CAMPP mulling further legal action to oppose hospital plan
WINDSOR, ONT. -- The grassroots group, Citizens for an Accountable Mega-Hospital Planning Process (CAMPP), is set to decide within weeks if it will launch further legal action after having a courtroom setback at the end of July.
Speaking to CTV News, Eric Gillespie, the lawyer who represents the group, says a decision will be made “within weeks” to determine if CAMPP will pursue further legal action to stop the proposed hospital from being built at the chosen site at County Road 42 and the 9th Concession.
“Fundamentally, this is about ensuring everybody, regardless of where they live or who they are, everybody should have accessible healthcare,” says Philippa von Zeigenweidt, the spokesperson for CAMPP.
CAMPP’s chief concern rests with the chosen location for the new hospital which will see it built outside of the city core and on the border of Windsor and Essex County.
Von Zeigenweidt would not comment on the group’s legal considerations but, points to the group’s first memo since its latest courtroom setback as evidence it is not giving up the fight.
An emailed newsletter contains “critical questions” as CAMPP describes them, which include queries as to the services that are to be offered out of the current Ouellette campus of Windsor Regional Hospital under the new Windsor-Essex Hospital Systems plan that will see the new single-site acute care hospital built.
Other questions target the legitimacy of complaints made by local leaders in pushing for a new hospital of Windsor’s currently aged healthcare infrastructure.
According to Windsor Regional Hospital, the average age of current acute care hospitals in the city is 85 years.
CAMPP also questions transit expansion costs, the project’s fiscal stewardship and the transparency of the land deal.
In a statement to CTV News, Windsor Regional Hospital notes many of the questions put forward by CAMPP fall under the Stage 2 planning process — which leaders insist have been delayed due to the legal fight with the group.

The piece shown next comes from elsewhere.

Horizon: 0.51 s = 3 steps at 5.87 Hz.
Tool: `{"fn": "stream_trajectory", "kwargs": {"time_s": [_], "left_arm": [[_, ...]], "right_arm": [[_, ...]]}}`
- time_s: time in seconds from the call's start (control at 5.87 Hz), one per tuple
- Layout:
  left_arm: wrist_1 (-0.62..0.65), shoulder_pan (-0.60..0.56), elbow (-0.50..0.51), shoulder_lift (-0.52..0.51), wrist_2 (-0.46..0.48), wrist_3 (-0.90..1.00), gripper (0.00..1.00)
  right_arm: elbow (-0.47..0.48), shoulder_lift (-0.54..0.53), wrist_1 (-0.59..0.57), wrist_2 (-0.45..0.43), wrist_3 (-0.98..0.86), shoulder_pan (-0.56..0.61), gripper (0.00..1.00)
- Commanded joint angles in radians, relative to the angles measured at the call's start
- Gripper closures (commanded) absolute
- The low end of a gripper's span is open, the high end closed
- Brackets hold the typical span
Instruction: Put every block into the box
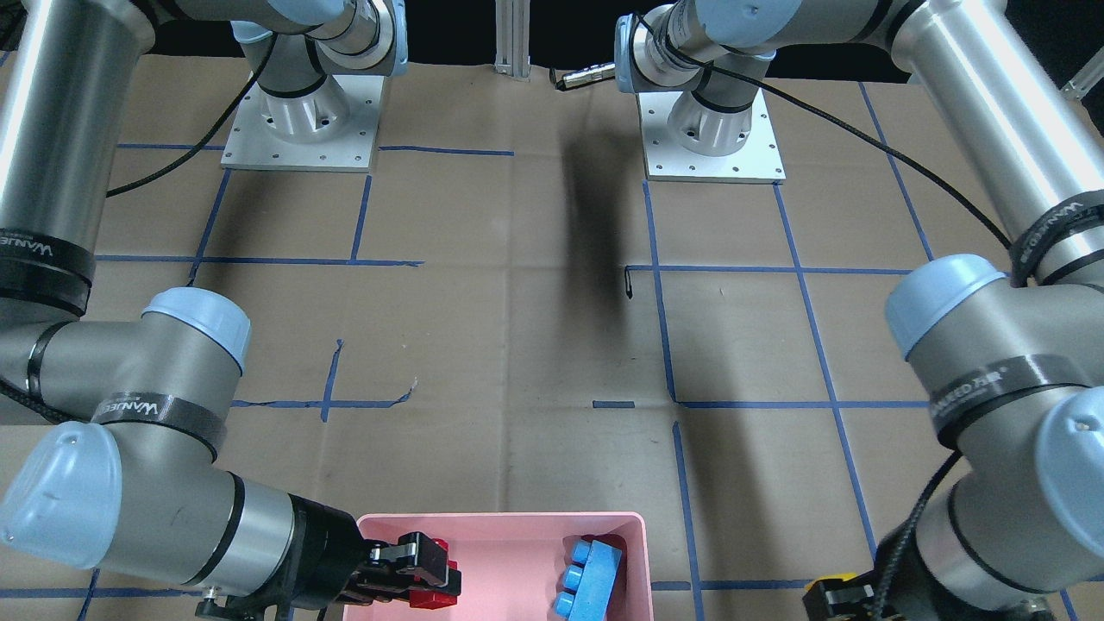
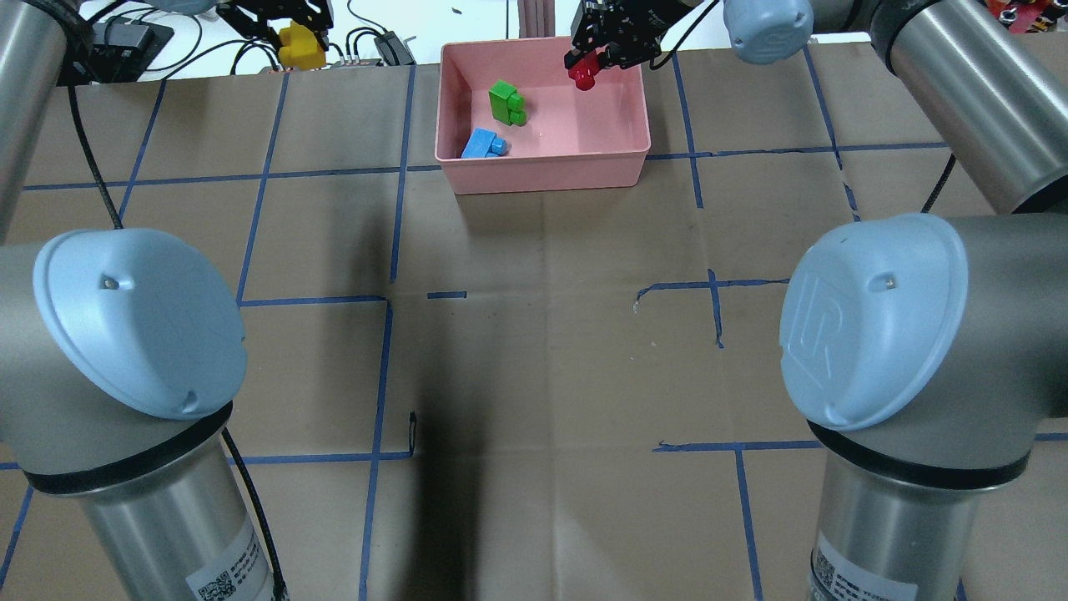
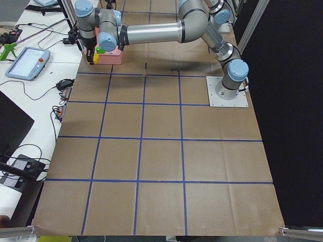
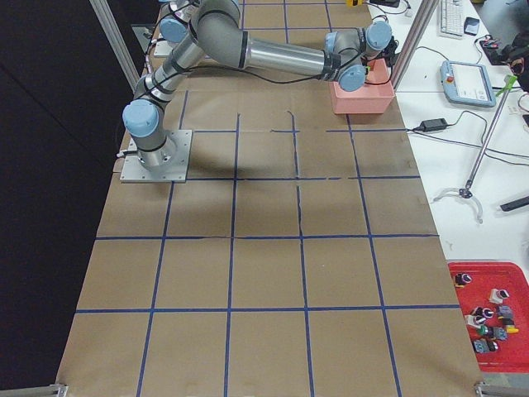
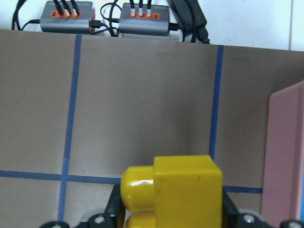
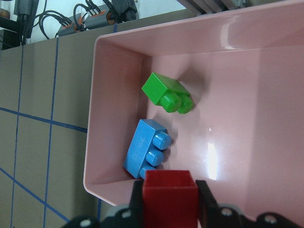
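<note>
In the pink box (image 2: 542,171), at the table's far edge: one green brick (image 2: 506,102) and one three-stud blue brick (image 2: 482,144), near each other but apart, toward its left wall. Over its right end: red brick (image 2: 583,75), clenched in my right gripper (image 2: 586,67). Outside, left of the box: yellow brick (image 2: 300,48), clenched in my left gripper (image 2: 294,40). Surface: brown paper table (image 2: 534,351) with a blue tape grid; cabled hubs (image 5: 66,15) beyond.

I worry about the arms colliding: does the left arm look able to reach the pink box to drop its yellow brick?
Probably yes. The left gripper, shut on the yellow brick, hangs outside the pink box's left end; the right gripper with the red brick occupies the other end.
</note>
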Motion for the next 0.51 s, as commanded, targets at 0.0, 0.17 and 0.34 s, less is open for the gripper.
{"fn": "stream_trajectory", "kwargs": {"time_s": [0.0,0.17,0.34], "left_arm": [[0.034,-0.074,0.049,-0.072,0.0,-0.12,0.91],[0.043,-0.108,0.055,-0.092,0.001,-0.181,0.91],[0.043,-0.13,0.055,-0.094,0.001,-0.218,0.91]], "right_arm": [[-0.011,0.009,-0.014,0.001,-0.024,-0.001,0.0],[-0.008,0.006,-0.012,0.0,-0.025,-0.007,0.0],[-0.007,0.003,-0.012,0.0,-0.025,-0.009,0.0]]}}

“Issues regarding the scope and extent of services at the Ouellette Campus, in addition to the satellite emergency department, as part of the new state of the art acute care hospital will be defined as part of Stage 2 planning,” reads the statement. “This Stage 2 planning has always been contemplated to include direct input from anyone from the community that wants to participate.”
While leaders like Windsor Mayor Drew Dilkens and County of Essex Warden Gary McNamara have called on the community to come together to back the project, von Zeigenweidt says CAMPP continues to push for a provincial mediator to help settle the ongoing dispute.
“We would like an independent facilitator to step in and listen to the concerns of the community and listen with an open mind so these concerns can be addressed,” says von Zeigenweidt.
As far as CAMPP is aware, there is little notion from the City of Windsor or Windsor Regional Hospital of going that route.
At the end of July, CAMPP lost its motion for a leave to appeal a City of Windsor zoning decision that paves the way for the hospital to be built at the chosen site, seemingly ending its legal challenges to the project.